10 thoughts on “Monday Morning Kickoff”

  1. Tim, I took advantage of an old friend of yours (and mine off and on) sliding below par and bought 500 shares of KYN-F. If rates rise more this 3.5% term dated issue will out total return below 6% perpetuals until its maturity. QDI is always good for me tax wise.

    1. Hi Grid–am doing a short blurb on it when I have a chance I have such a pot load now (maybe 1500 or 2000) and certainly if it moves much lower will add more. Being overweight is never a problem.

      You would think it was going to get called–but I have reviewed their financials and debt and other preferreds and they would be best to let it run to mandatory redemption–but at $25 am not concerned.

      1. I suspect this is the end of the road for public consumption of their preferreds when it gets redeemed/matured. All of them now besides F are private placed issuances. Their previous public one that was redeemed was replaced by a private issuance.

        1. Yes–both Kayne and Tortoise seem to be going the private route. I just tallied mine and I have 1942 shares–kind of an overweight for me.

          1. One doesnt have to be a balance sheet genius to figure out the word “safe” can be correctly applied to this issue. I bet most dont realize there is about a 100 basis point penalty increase in yield if its Fitchs rating drops down to BBB+ and a 75 bps increase if it “collapses” to an “A-“ debt rating.

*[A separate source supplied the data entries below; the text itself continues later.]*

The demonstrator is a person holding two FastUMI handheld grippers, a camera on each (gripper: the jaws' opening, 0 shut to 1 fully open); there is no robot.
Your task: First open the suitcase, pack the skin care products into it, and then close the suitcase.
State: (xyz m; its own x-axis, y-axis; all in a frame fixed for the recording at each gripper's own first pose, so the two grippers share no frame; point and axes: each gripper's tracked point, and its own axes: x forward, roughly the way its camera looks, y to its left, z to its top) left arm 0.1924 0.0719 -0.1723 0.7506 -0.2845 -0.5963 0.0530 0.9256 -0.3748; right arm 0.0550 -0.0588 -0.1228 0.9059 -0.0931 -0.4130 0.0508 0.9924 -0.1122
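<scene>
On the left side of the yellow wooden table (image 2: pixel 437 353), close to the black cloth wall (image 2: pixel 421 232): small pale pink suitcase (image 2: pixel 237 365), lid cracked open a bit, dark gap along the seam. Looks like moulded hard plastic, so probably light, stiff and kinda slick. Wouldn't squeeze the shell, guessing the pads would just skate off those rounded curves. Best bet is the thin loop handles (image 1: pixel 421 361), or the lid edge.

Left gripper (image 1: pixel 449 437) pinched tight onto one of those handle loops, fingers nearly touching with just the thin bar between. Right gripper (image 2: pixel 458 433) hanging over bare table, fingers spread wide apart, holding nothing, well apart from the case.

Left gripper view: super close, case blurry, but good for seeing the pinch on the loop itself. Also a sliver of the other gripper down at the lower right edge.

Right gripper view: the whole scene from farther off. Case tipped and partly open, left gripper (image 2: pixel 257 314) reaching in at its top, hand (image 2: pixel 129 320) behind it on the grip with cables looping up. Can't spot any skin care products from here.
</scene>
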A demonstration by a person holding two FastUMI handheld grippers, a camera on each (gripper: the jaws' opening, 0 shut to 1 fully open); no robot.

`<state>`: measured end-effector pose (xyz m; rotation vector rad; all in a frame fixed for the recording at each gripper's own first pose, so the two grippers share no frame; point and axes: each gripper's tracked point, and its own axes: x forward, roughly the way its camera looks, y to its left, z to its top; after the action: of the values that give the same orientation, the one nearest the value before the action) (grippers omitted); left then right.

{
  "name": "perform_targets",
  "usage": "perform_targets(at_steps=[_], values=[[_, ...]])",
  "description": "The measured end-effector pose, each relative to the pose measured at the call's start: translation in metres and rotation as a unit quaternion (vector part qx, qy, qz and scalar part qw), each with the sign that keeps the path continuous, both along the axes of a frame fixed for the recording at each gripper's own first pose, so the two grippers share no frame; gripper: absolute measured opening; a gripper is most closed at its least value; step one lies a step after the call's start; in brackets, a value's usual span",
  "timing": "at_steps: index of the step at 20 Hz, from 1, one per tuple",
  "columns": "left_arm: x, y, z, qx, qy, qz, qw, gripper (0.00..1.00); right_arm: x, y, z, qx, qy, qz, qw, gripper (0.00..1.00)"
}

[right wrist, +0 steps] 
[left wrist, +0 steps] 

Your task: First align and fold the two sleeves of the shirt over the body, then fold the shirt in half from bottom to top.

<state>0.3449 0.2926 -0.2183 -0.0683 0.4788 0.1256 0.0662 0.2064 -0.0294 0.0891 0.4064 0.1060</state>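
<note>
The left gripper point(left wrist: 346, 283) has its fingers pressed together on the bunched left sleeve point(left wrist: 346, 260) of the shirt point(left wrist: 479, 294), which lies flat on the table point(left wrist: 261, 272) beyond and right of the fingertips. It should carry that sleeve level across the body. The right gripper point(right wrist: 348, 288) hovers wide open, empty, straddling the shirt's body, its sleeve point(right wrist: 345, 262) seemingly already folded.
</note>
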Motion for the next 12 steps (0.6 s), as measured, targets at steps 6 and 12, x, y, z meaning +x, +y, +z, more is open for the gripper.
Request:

      2. Tim, you better bring your “A” game when writing this. As I will be judging it to your original article on it written long ago that lead me to buying it in the first place years ago. 🙂

        1. haha–yes I wrote on SA many years ago on Kayne and the Tortoise issues–they have served me very well and like an old friend I hate to see them go.

      3. Tim, I will be eager to see why you guys have such a keen interest in KYN-F when it pays such a puny dividend (3.5%, right?). Is it because of the mandatory redemption in 2020?

        Any interest in KYN? It pays a mouth watering 9.6% dividend!

        1. Leonard, for me, its just all about balance. Yield isnt everything for me in all issues. I invest for yield, but I keep a keen eye on mark to market. That is just me. For me its nice to have some issues you get what you can and have almost zero worries over the capital invested. I dont chase yield in common stock, but will with some that sit above their common brother. For example, I wont touch NS, but I have a decent dose of NSS. But yes the term date is the key for KYN-F. If it was a perpetual, I would have no interest in the issue. But on a relative basis where can you find “A” rated “debt” with a 3.5% yield for a max 21 month maturity?

          1. Gridbird, sounds like a solid way to park some cash and beats CD’s, etc., so this morning I set a GTC buy order for KYN-F.